Start of Dataset extract

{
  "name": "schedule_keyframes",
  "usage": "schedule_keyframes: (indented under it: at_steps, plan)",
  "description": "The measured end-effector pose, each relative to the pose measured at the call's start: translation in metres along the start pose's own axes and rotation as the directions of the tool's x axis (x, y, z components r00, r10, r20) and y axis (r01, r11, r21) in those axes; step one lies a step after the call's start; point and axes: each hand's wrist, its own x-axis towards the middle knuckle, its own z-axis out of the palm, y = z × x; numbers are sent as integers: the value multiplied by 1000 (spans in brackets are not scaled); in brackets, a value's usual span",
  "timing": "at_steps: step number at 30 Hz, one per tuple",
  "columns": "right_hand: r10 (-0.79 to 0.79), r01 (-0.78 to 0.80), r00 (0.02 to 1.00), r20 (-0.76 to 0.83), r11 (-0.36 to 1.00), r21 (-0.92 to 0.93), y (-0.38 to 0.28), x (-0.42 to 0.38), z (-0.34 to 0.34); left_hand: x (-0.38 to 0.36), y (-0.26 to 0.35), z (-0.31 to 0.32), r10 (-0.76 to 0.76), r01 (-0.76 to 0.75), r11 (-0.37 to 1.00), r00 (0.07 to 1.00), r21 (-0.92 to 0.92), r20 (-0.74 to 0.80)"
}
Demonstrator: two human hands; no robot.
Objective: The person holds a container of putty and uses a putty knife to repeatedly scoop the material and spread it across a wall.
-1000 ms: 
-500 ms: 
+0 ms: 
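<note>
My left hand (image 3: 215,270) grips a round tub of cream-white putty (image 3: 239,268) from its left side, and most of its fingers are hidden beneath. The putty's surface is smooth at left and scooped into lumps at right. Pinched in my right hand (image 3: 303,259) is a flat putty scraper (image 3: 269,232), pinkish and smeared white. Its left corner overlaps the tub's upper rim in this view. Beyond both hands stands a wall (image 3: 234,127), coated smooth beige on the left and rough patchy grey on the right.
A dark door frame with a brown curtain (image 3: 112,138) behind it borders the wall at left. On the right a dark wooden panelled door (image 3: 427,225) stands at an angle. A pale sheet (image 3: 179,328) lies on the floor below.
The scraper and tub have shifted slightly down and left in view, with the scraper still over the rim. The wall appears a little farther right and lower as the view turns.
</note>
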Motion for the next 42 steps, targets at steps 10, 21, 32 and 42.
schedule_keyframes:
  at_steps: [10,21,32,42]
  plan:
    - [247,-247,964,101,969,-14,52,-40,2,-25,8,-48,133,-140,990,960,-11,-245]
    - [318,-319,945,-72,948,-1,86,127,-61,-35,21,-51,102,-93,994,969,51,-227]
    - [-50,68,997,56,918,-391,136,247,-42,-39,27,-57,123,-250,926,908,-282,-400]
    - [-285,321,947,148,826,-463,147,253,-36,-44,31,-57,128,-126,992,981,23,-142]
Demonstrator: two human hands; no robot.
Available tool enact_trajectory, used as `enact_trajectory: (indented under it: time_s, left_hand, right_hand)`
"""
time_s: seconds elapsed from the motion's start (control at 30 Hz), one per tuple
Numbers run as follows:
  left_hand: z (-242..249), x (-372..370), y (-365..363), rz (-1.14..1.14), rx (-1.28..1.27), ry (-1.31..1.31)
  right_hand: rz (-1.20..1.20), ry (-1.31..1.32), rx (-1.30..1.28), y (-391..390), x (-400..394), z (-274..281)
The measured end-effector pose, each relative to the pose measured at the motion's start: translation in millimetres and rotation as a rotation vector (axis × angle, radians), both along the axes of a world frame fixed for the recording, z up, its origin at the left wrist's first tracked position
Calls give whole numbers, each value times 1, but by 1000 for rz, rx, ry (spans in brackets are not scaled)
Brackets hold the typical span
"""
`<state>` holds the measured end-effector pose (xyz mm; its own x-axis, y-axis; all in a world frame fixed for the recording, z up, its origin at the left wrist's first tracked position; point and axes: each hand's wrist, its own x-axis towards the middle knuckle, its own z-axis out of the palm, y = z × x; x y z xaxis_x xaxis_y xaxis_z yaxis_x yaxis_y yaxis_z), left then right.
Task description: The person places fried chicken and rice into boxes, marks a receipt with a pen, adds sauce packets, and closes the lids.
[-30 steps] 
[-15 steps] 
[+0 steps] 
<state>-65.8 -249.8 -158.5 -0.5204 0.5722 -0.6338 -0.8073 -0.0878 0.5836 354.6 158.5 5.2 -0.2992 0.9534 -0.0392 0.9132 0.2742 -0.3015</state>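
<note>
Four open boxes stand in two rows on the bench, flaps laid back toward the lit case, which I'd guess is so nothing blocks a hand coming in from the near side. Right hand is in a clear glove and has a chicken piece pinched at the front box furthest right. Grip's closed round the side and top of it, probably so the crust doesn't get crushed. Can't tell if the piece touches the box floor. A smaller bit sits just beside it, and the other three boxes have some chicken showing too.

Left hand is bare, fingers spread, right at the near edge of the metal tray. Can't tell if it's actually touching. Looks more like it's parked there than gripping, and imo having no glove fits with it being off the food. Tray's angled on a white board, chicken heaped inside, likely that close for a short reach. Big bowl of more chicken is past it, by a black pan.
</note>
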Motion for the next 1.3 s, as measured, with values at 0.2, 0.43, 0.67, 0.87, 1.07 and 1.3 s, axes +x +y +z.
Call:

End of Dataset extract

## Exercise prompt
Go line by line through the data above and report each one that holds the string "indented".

## Answer below
  "usage": "schedule_keyframes: (indented under it: at_steps, plan)",
Available tool enact_trajectory, used as `enact_trajectory: (indented under it: time_s, left_hand, right_hand)`

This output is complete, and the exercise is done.